Queensland Premier Annastacia Palaszczuk has declared 2023 the Year of Accessible Tourism, announcing an investment of A$12 million to improve accessibility in the industry as the state prepares for the 2032 Olympics and Paralympics .
The move is part of the state government’s ambitious tourism strategy, Towards Tourism 2032, which aims to more than double tourism spending in the state to over A$44 billion a year by 2032.
“This next decade to 2032 will be a defining period in Queensland’s history,” the Prime Minister said at the DestinationQ Forum on the Gold Coast.
“The Games will make Queensland a must-see global destination like never before.
“With ten years to go on the world stage for the greatest show in the world, we must be ready to present our state, our destinations, our unique experiences and our services to the world.”
Investment in tourism accessibility includes A$10 million to help small and medium-sized tourism businesses accommodate travelers with disabilities; A$1 million to raise awareness of accessibility needs and services; and A$1 million to promote accessible visitor experiences in the state.
“Almost one in five people has a disability and spends about $8 billion on tourism services each year,” the premier said.
“Dedicating 2023 to the Year of Accessible Tourism will drive change and create opportunities for the industry and travelers and create a legacy our state can be proud of.”
The Towards Tourism 2032 strategy is inspired by the Tourism Industry Reference Group’s Tourism Recovery Action Plan.
In addition to Palaszczuk’s announcement, Tourism Minister Stirling Hinchliffe said A$227 million will be committed for targeted action plan recommendations.
“Towards Tourism 2032 is about more interstate and international visitors enjoying our great Queensland lifestyle and supporting more good jobs in Queensland,” Hinchliffe said.
“We support over 60% of the Independent Reference Group’s 75 recommendations, some have already been rolled out or are about to be rolled out, others will need further consideration and funding.”

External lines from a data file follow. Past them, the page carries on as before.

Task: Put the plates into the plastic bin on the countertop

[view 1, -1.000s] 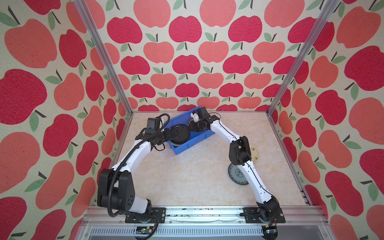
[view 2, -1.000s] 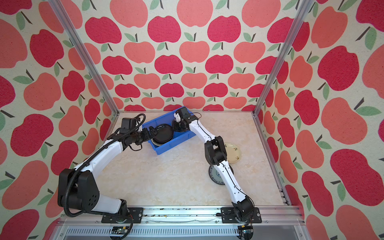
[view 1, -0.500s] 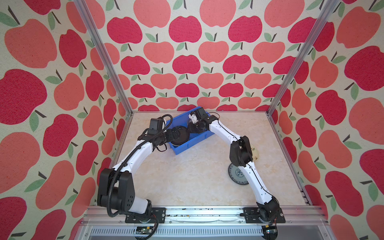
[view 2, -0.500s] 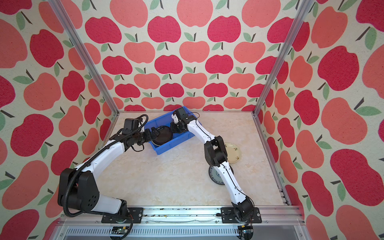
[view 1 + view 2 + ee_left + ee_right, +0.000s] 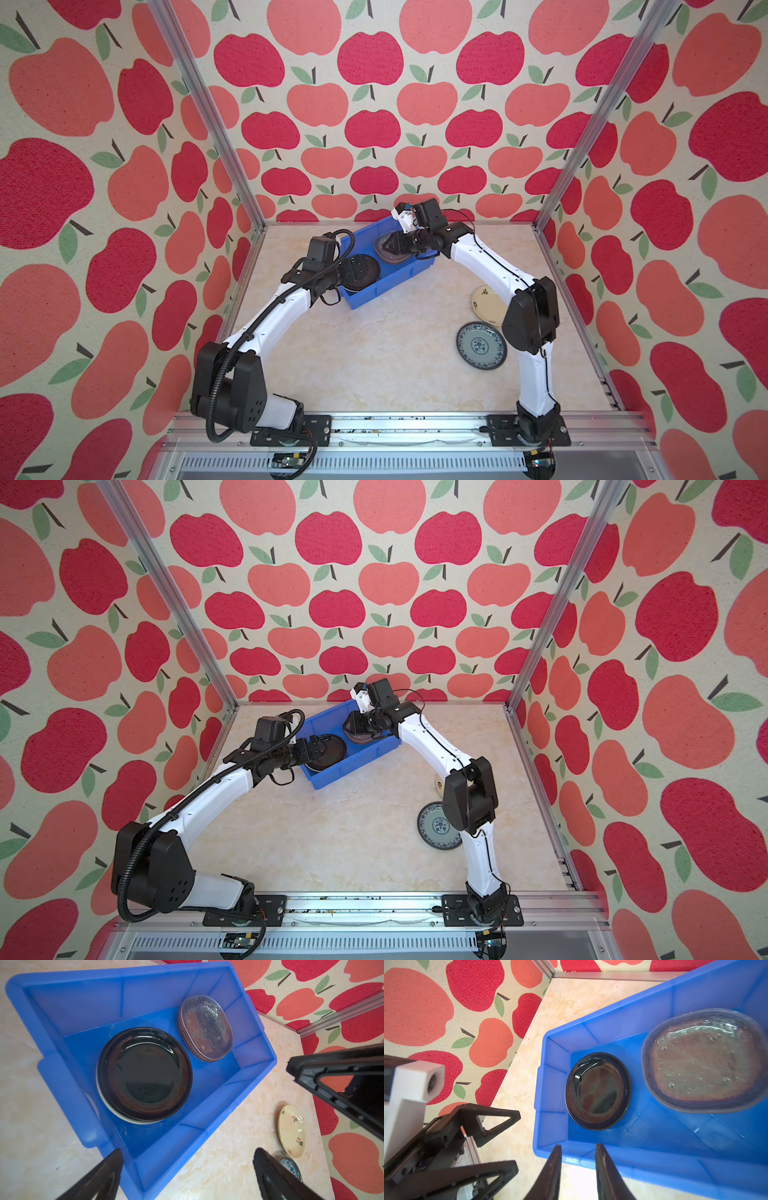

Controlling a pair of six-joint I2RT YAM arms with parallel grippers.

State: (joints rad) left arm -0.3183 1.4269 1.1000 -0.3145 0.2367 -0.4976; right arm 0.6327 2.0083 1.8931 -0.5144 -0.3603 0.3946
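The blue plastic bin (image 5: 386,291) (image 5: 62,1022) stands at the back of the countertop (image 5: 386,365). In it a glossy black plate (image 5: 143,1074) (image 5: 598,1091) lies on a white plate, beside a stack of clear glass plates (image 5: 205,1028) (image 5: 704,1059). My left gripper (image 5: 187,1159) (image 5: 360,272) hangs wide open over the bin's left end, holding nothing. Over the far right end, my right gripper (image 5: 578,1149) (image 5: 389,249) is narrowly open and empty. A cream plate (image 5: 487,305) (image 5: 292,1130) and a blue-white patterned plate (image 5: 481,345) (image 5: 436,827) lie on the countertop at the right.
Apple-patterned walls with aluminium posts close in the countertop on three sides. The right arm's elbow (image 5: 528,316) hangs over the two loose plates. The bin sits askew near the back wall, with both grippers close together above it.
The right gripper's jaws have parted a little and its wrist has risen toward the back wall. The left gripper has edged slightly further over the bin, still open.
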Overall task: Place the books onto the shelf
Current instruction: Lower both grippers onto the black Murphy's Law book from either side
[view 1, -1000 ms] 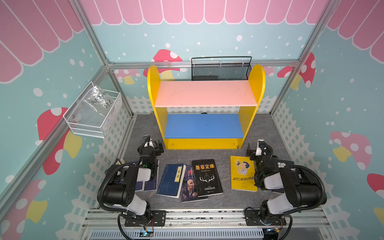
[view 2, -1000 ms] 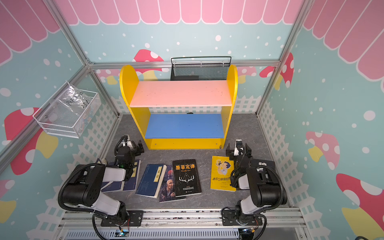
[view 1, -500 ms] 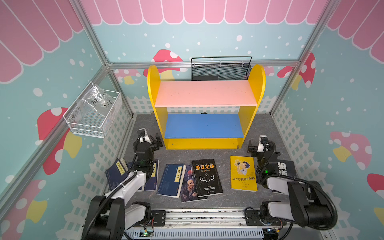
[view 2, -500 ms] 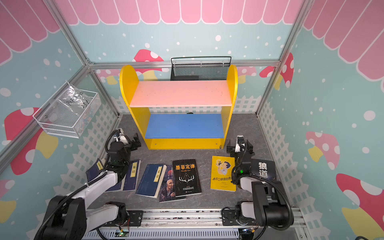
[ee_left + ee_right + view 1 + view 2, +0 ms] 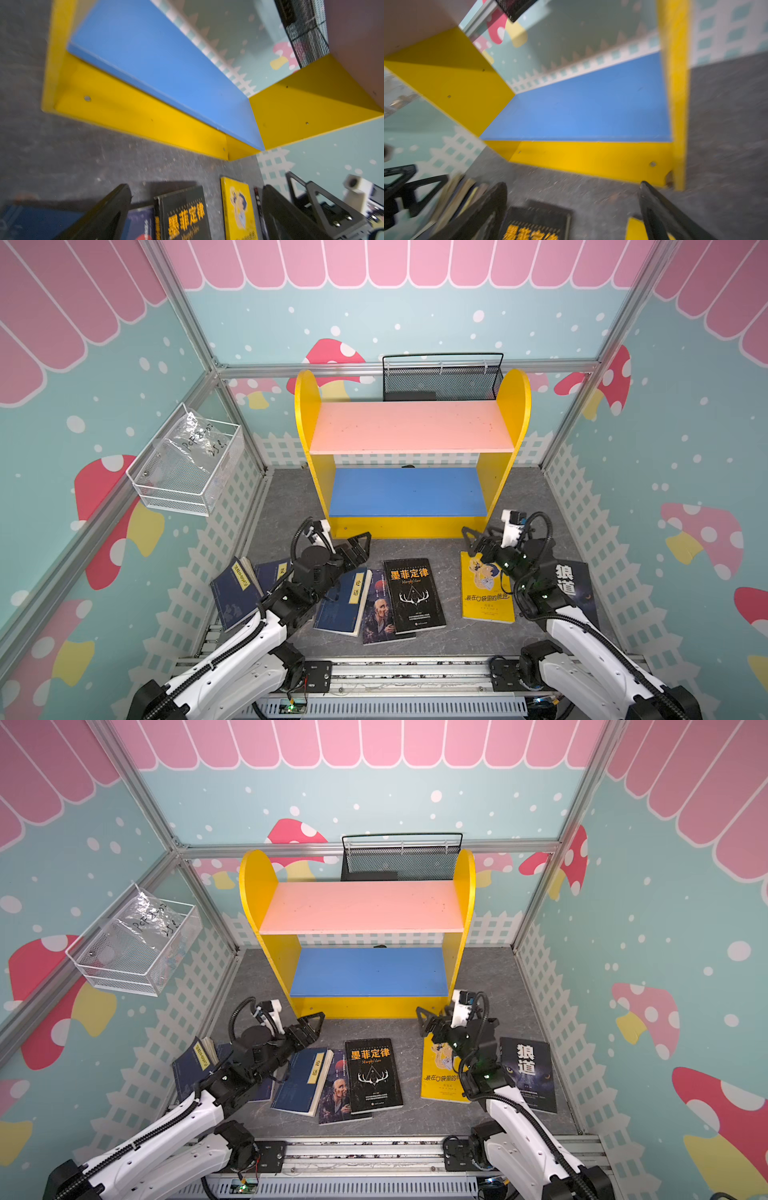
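Note:
The shelf (image 5: 307, 439) stands at the back with yellow sides, a bare pink upper board (image 5: 411, 427) and a bare blue lower board (image 5: 407, 491). Books lie flat on the grey floor before it: navy ones (image 5: 232, 593) at left, another navy one (image 5: 343, 605), a portrait cover (image 5: 380, 614), a black book (image 5: 413, 595), a yellow cartoon book (image 5: 484, 593) and a black book (image 5: 575, 589) at right. My left gripper (image 5: 360, 542) hovers open above the navy books' far end. My right gripper (image 5: 471, 543) hovers open over the yellow book's far corner. Both wrist views show wide jaws holding nothing.
A black wire mesh basket (image 5: 442, 379) sits behind the shelf top. A white wire basket (image 5: 187, 472) with a plastic bag hangs on the left wall. White picket fencing lines the floor edges. An aluminium rail (image 5: 407, 676) runs along the front.
Both arms have unfolded and stretched out. The left gripper swung rightward and the right gripper leftward, toward the middle before the shelf. The black book at right is now uncovered.

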Motion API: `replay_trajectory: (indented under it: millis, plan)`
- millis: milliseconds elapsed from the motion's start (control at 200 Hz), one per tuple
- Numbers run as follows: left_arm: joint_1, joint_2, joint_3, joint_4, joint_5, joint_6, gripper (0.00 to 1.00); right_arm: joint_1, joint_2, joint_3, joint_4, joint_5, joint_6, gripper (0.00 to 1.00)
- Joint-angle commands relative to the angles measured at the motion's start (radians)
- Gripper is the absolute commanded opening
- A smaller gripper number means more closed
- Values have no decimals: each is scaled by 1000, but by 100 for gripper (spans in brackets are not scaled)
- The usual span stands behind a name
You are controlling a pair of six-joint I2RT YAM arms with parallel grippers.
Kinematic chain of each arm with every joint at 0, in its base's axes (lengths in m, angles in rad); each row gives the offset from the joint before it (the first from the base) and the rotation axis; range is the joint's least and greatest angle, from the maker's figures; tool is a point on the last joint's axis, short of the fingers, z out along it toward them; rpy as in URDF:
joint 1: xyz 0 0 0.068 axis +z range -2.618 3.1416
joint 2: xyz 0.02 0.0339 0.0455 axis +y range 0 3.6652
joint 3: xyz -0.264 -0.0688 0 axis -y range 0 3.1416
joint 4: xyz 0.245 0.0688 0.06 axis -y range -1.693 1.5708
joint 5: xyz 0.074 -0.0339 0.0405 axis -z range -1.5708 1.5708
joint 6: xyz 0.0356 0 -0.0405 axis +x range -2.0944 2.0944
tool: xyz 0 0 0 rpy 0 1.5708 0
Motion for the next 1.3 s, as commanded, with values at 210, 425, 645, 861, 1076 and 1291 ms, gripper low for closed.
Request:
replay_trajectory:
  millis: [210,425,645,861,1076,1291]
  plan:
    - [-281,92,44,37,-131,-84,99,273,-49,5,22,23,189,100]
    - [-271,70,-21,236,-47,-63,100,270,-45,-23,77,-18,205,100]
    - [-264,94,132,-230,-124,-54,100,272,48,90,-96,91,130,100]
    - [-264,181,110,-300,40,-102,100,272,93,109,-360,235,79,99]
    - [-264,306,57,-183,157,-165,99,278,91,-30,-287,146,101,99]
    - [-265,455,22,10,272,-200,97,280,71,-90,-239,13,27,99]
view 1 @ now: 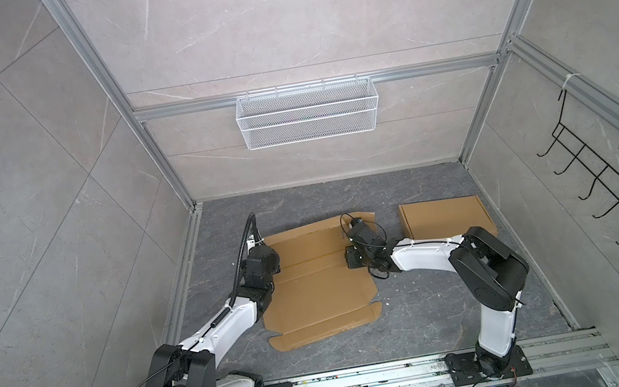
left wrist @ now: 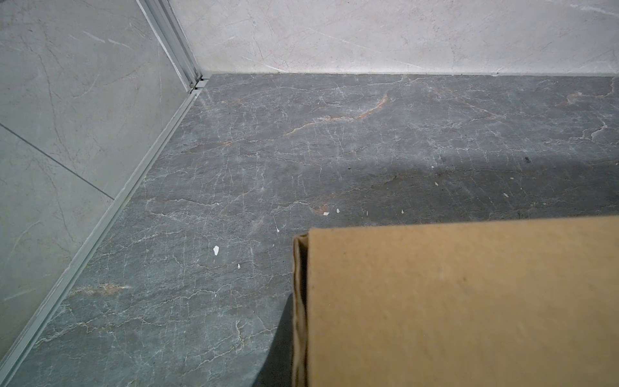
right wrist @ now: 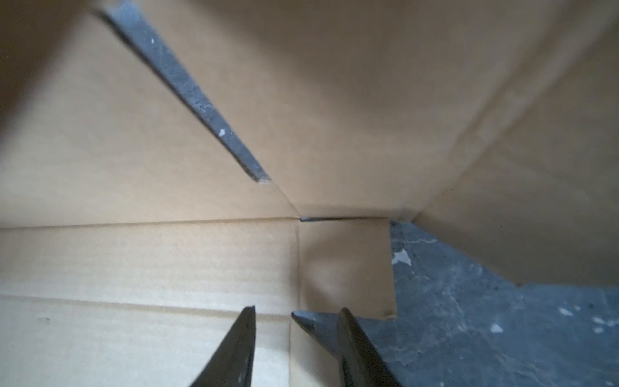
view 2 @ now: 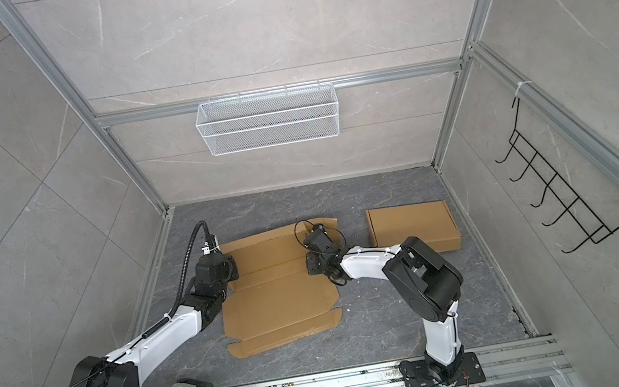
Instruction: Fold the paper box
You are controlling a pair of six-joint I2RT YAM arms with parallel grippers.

Action plan recommendations already implemented by the government include the AU$200 million Aviation Investment Fund, the AU$15 million Tourism Experience Development Fund, the A$27 million Regional Tourism Boost and the A$3.2 million Great Barrier Reef Educational Experience Program.
“Together, these initiatives are making a huge difference by mobilizing up to $140 million in private investment in the tourism industry,” Hinchliffe said.
“Towards Tourism 2023 and the green and gold track to the 2032 Games are golden, one-of-a-kind opportunities to reshape Queensland’s visitor economy to welcome the world.”